At the pub they say, "his new missus has him whipped." Or "how is she, you know, with the dishes?" Or "they're either hot and can't cook or they can cook but they're crazy."

The women are sometimes there, sitting on their phones, messaging their moms or their friends far away. Or they're chatting to each other about kids. Or they're just at home, unwilling to make small talk. They'll be watching TV. Doing dishes.

Sometimes one of the women at home will call, looking for her husband. She'll call his phone, the phones of his friends. The men put their phones on the tables to watch them light up and buzz. If she's a well-known sort of woman, she'll call the pub itself. By then the one who is hiding begins to look pale.

Not often, but occasionally, one of the women will go to a different pub to the one her partner is at. She'll laugh with her girlfriends if she has any, or whoever she's scraped up from around the area to join her. She'll order the syrupy pub versions of the colorful town cocktails she used to drink. But everyone in the area knows each other and it doesn't end well. "Sorry mate," the boys say. "She was too pretty to be trusted."
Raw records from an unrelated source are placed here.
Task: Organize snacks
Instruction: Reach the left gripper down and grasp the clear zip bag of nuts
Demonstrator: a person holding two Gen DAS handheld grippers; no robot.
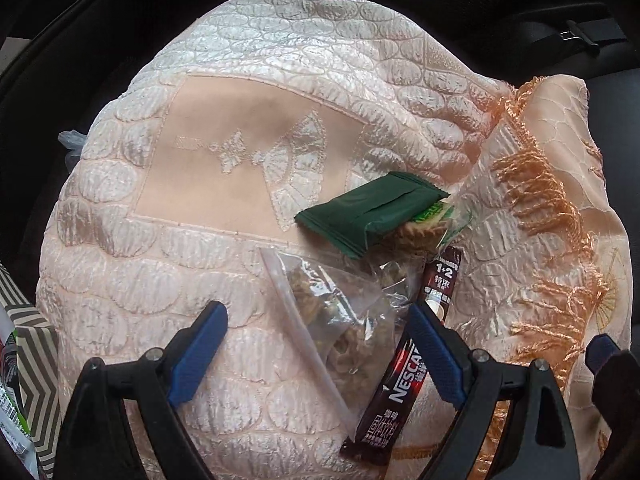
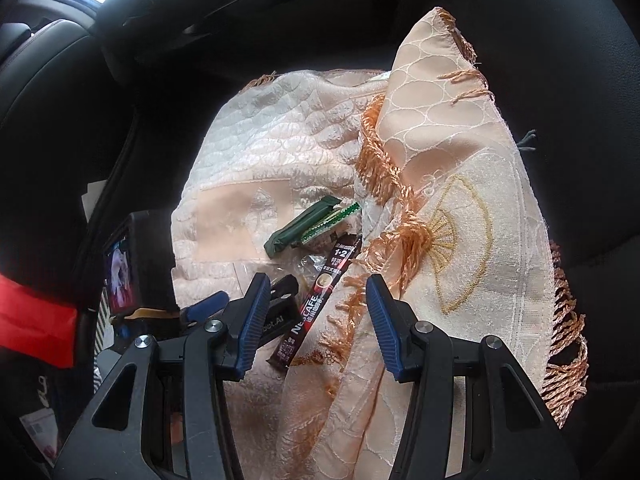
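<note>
Snacks lie on a peach embroidered cloth (image 1: 224, 160) spread over a car seat. A dark green packet (image 1: 368, 212) rests on a cracker pack (image 1: 432, 220). A clear zip bag of nuts (image 1: 340, 320) lies between the jaws of my open left gripper (image 1: 316, 316). A brown Nescafe stick (image 1: 404, 372) lies beside the bag, partly under the right finger. In the right wrist view my right gripper (image 2: 316, 288) is open above the Nescafe stick (image 2: 316, 304) and the cloth fringe; the green packet (image 2: 300, 228) lies beyond.
A patterned box (image 1: 36, 372) with wrapped items stands at the far left. Black car seats (image 2: 560, 40) surround the cloth. The cloth's fringed edge (image 1: 540, 220) is folded up at the right. My left gripper (image 2: 208, 304) shows beside the right one.
</note>
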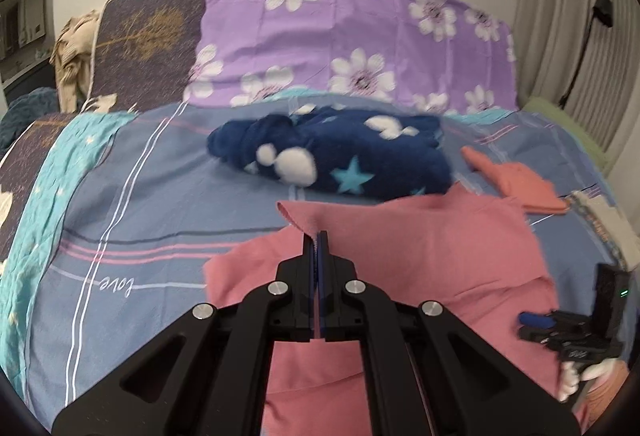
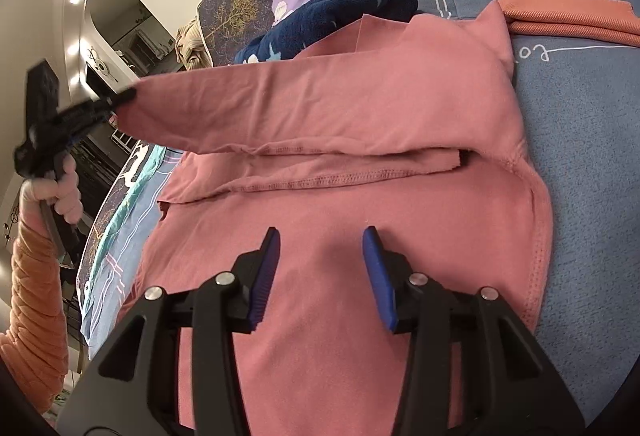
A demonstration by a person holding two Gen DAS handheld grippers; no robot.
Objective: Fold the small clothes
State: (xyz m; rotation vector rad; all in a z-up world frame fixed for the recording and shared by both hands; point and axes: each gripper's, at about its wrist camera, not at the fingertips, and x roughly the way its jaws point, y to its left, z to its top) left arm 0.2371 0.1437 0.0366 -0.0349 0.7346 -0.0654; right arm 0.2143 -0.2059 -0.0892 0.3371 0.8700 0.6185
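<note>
Two grippers in my view: left gripper [image 1: 317, 236] has its jaws pinching the pink garment [image 2: 340, 276]'s sleeve, lifted off the bed [image 1: 160, 196], while right gripper [image 2: 320, 240] hovers spread over the garment near the bed's edge.

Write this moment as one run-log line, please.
left tongs: shut on pink shirt sleeve, lifted | right tongs: open over shirt

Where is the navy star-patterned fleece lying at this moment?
In the left wrist view the navy fleece lies mid-frame on the blue sheet, just beyond the pink garment and before the purple flowered pillow.
</note>
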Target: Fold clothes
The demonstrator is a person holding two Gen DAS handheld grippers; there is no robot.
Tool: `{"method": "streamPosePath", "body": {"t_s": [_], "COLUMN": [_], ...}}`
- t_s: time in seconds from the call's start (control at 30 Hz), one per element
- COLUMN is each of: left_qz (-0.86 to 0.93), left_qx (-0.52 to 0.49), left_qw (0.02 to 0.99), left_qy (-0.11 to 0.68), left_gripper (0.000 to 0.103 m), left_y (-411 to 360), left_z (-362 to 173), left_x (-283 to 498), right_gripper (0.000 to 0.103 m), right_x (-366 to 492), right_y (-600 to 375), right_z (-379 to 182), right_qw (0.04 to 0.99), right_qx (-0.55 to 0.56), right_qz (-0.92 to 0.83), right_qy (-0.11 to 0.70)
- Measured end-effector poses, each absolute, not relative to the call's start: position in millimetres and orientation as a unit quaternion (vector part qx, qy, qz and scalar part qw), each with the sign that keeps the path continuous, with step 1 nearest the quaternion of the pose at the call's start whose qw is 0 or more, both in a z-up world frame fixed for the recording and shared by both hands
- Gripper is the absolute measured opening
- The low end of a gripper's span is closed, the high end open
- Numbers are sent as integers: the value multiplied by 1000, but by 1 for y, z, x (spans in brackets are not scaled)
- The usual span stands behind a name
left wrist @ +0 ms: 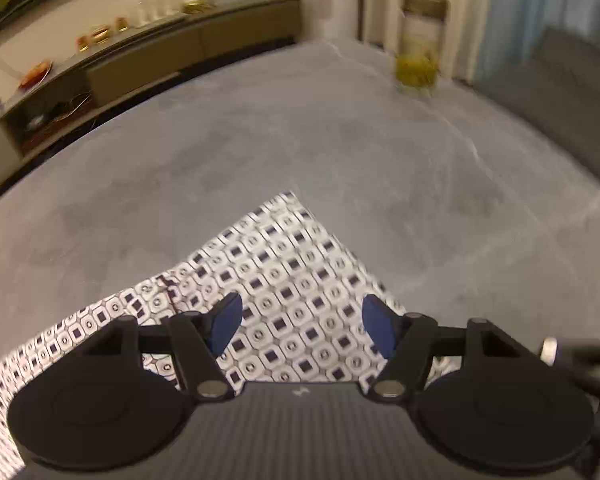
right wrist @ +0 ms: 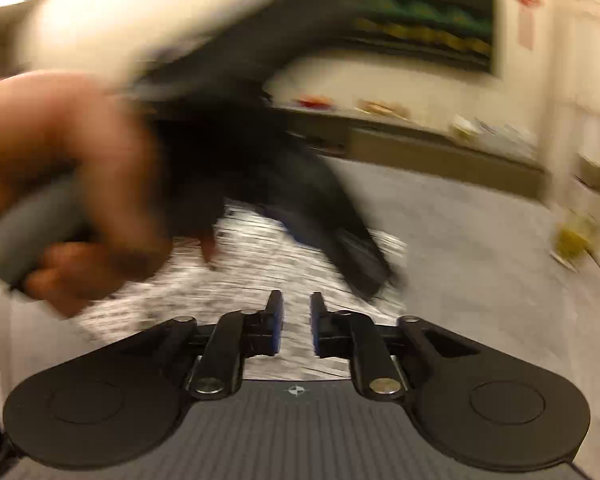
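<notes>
A white cloth (left wrist: 292, 264) printed with small dark squares lies flat on the grey table (left wrist: 260, 140), one corner pointing away from me. My left gripper (left wrist: 302, 322) hovers over that corner with its blue pads (left wrist: 226, 326) wide apart, open, nothing between them. In the right wrist view the same cloth (right wrist: 260, 276) is blurred. My right gripper (right wrist: 297, 328) sits low over it with a narrow gap between its fingers, and no cloth is caught in the gap. A person's hand (right wrist: 80, 184) grips the grey handle of the left gripper, which sweeps across as a dark blur.
A glass jar (left wrist: 416, 70) with yellow-green contents stands at the table's far right. A long sideboard (left wrist: 148, 56) with dishes and boxes runs along the wall behind. A grey upholstered seat (left wrist: 560, 92) borders the table on the right.
</notes>
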State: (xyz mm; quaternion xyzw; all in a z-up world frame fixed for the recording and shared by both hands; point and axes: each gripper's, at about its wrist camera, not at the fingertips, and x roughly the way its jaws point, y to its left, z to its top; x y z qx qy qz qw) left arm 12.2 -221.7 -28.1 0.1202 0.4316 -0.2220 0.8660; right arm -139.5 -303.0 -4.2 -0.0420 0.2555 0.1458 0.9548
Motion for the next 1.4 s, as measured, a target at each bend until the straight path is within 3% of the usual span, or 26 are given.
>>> {"method": "streamPosePath", "body": {"t_s": [0.03, 0.07, 0.13, 0.2, 0.23, 0.33, 0.37, 0.43, 0.6, 0.63, 0.67, 0.7, 0.8, 0.93, 1.2, 1.37, 1.4], "left_qz": [-224, -228, -235, -246, -252, -256, -254, -241, -242, -237, -228, -217, -178, -153, -133, -167, -170], "left_qx": [114, 110, 104, 117, 125, 148, 157, 172, 59, 31, 7, -15, -71, -105, -101, -109, -119], "left_qw": [866, 865, 863, 855, 850, 840, 840, 845, 884, 891, 896, 900, 893, 878, 881, 873, 871], "left_qy": [432, 433, 434, 441, 445, 454, 454, 445, 395, 386, 381, 379, 407, 441, 443, 445, 446], "left_gripper": [71, 72, 73, 75, 75, 71, 64, 5, 4, 4, 4, 4, 7, 35, 34, 25, 17], "left_y": [-221, -222, -223, -233, -239, -249, -250, -243, -155, -129, -101, -73, -1, 39, 55, 62, 64], "left_z": [-26, -25, -22, -24, -26, -37, -40, -42, 5, 16, 22, 26, 7, -34, -61, -61, -63], "left_x": [14, 15, 18, 18, 18, 16, 16, 14, -2, -6, -8, -10, -3, 8, 7, -10, -12], "right_gripper": [57, 69, 66, 35, 7, 4, 4, 4, 8, 26, 52, 61, 62, 54, 50, 49, 51], "right_x": [-133, -128, -121, -120, -121, -134, -139, -147, -161, -166, -169, -172, -168, -157, -142, -142, -144], "right_y": [-311, -318, -318, -311, -306, -295, -291, -285, -284, -287, -289, -291, -276, -229, -152, -170, -168], "right_z": [-8, -11, -20, -24, -24, -15, -12, -8, 7, 12, 16, 19, 20, 15, -4, 5, 6], "right_qw": [953, 950, 941, 935, 935, 945, 947, 948, 953, 952, 950, 947, 931, 911, 878, 887, 886], "right_qx": [-24, -8, -8, -26, -40, -65, -74, -80, -46, -26, -6, 13, 35, -16, -156, -111, -111], "right_qz": [127, 111, 115, 124, 131, 155, 165, 188, 236, 256, 271, 286, 327, 345, 332, 329, 339], "right_qy": [273, 291, 319, 330, 327, 282, 264, 244, 182, 165, 154, 145, 161, 224, 308, 305, 296]}}
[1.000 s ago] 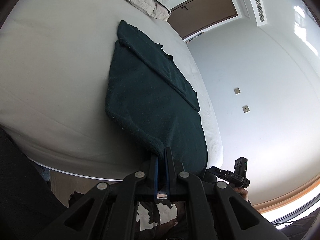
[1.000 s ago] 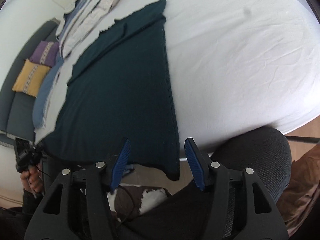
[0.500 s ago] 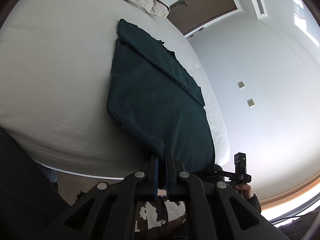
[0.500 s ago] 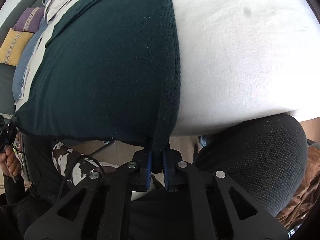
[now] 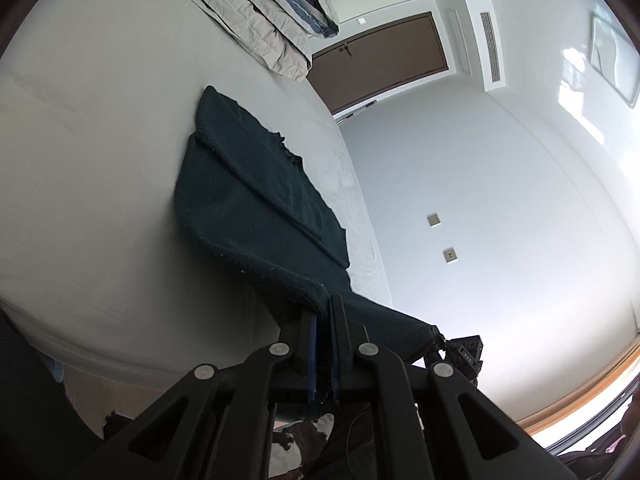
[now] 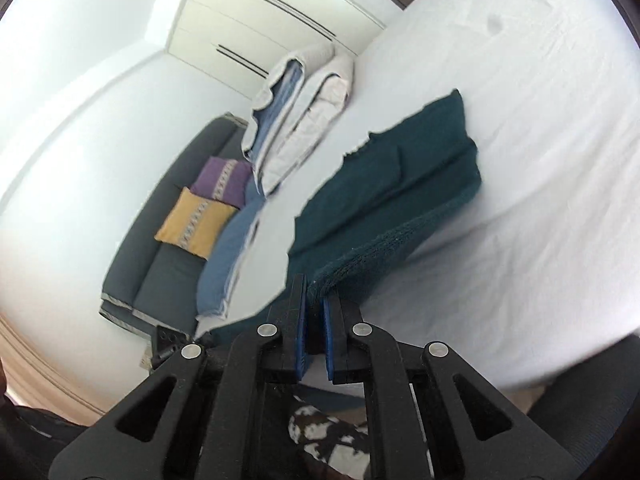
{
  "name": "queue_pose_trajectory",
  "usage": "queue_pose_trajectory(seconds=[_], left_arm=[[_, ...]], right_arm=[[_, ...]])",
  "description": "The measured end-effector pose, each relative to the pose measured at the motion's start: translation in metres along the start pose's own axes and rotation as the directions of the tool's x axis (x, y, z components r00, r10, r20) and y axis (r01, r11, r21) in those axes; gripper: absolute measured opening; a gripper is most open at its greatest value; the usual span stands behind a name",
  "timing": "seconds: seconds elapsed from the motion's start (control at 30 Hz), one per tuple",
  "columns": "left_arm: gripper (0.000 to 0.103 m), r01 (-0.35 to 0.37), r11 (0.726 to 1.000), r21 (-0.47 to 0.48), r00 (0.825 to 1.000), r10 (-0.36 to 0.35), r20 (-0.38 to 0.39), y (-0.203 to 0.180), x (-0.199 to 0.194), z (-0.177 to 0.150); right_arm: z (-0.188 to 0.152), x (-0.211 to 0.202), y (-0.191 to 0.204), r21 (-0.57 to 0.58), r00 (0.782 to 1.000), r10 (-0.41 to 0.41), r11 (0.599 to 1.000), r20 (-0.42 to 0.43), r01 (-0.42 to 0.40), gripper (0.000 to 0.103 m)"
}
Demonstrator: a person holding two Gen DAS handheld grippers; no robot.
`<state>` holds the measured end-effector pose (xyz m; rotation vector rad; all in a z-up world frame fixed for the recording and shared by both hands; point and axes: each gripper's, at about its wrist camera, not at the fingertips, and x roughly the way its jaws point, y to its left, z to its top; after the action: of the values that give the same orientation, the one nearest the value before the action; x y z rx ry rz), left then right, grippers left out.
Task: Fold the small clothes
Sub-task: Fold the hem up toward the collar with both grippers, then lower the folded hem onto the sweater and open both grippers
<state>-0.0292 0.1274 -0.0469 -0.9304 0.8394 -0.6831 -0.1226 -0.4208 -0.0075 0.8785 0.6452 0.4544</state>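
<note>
A dark green knitted garment lies lengthwise on the white bed, its sleeves folded in over the body. Its near hem is lifted off the mattress. My left gripper is shut on one corner of that hem. In the right wrist view the same garment rises toward the camera, and my right gripper is shut on the other hem corner. The hem stretches between the two grippers, and the right gripper's black body shows at the far end in the left wrist view.
A folded beige and blue duvet lies at the head of the bed. A dark sofa with a purple cushion and a yellow cushion stands beside the bed. A brown door and white wall are beyond.
My right gripper closed on the hem corner and lifted it. My left gripper, shut on its corner throughout, rose too, so the near hem now hangs above the bed edge.
</note>
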Motion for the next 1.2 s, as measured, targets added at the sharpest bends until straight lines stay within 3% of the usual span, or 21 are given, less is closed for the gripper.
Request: queue_pose_trajectory(seconds=[0.23,0.5,0.73,1.2], left_arm=[[0.006,0.096,0.992,-0.084,0.992,-0.088,0.094,0.0,0.009,0.038],[0.006,0.091,0.992,-0.09,0.985,-0.077,0.156,0.0,0.043,0.102],[0.006,0.053,0.989,-0.14,0.983,-0.027,0.184,0.024,0.089,0.171],[0.006,-0.117,0.98,-0.163,0.984,0.137,0.118,0.074,0.197,0.275]], right_arm=[[0.038,0.036,-0.005,0.043,0.997,0.032,0.998,0.07,-0.035,0.006],[0.125,0.055,-0.039,0.085,0.99,-0.012,0.996,0.138,0.0,0.006],[0.19,0.12,-0.065,0.106,0.985,-0.089,0.992,0.148,0.073,0.006],[0.276,0.273,-0.159,0.169,0.951,-0.3,0.944,0.079,0.284,0.006]])
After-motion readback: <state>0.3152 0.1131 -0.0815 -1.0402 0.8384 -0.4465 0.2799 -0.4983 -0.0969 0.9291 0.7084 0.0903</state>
The men talk about dogs. Dead ones, usually. One shepherd tells how his best bitch held mobs of sheep for minutes at a time, with only a stare. How she knew what "shake it" meant, could kill a ram like that, but would let the farmer's own chubby daughter pull her tail, poke fingers in her eyes. But if he'd said "shake it" while his daughter was clambering through the bitch's fur, well.

They talk about tractors, dirt bikes, fertilizer, and grass seed and who is ordering too much and who isn't ordering enough. The girls who are there sit in silence, with nothing to offer. They wonder what would happen if they interrupted. If they said, Hey, guess what, I had to fix a mistake at the cafe and send back some coffee today. But it would be too awful to be ignored, ridden over and buried under their disinterest.

The men talk about bosses. Who is disorganized. How they, lowest on the chain, suffer for it. How they would have organized it instead. They talk about who loves money. Who loves to stop for breaks. Who keeps them working long after the sun has set, with head-torches. They talk about managers who are kind to their dogs. Those who don't feed their dogs enough. Those who ruin a dog with beating so that when they call to it after the day is done, it lopes away from them against the fence line, tongue out, eyes rolling until they shoot it and it becomes another hero dog story. [End Page 397]

They talk about other people in the pub. The townies—that is, anyone wearing dress shoes, anyone with skinny arms, anyone with glasses, anyone wearing a colorful woolen hat. The skiers. Anyone talking to foreign girls—who they call the honeys but never talk to. The tourists and the farmers cross over in the same places, but they don't sit at the same tables. The farmers hunch their red shoulders and mutter about the soft townie boys who can go over and talk with the honeys with long legs. They flex their big hands.

Sometimes the foreign girls aren't wearing bras. The boys stare. They point for their friends. The foreign girls go to the bathroom and come out with jackets on, heads down and cheeks flaming.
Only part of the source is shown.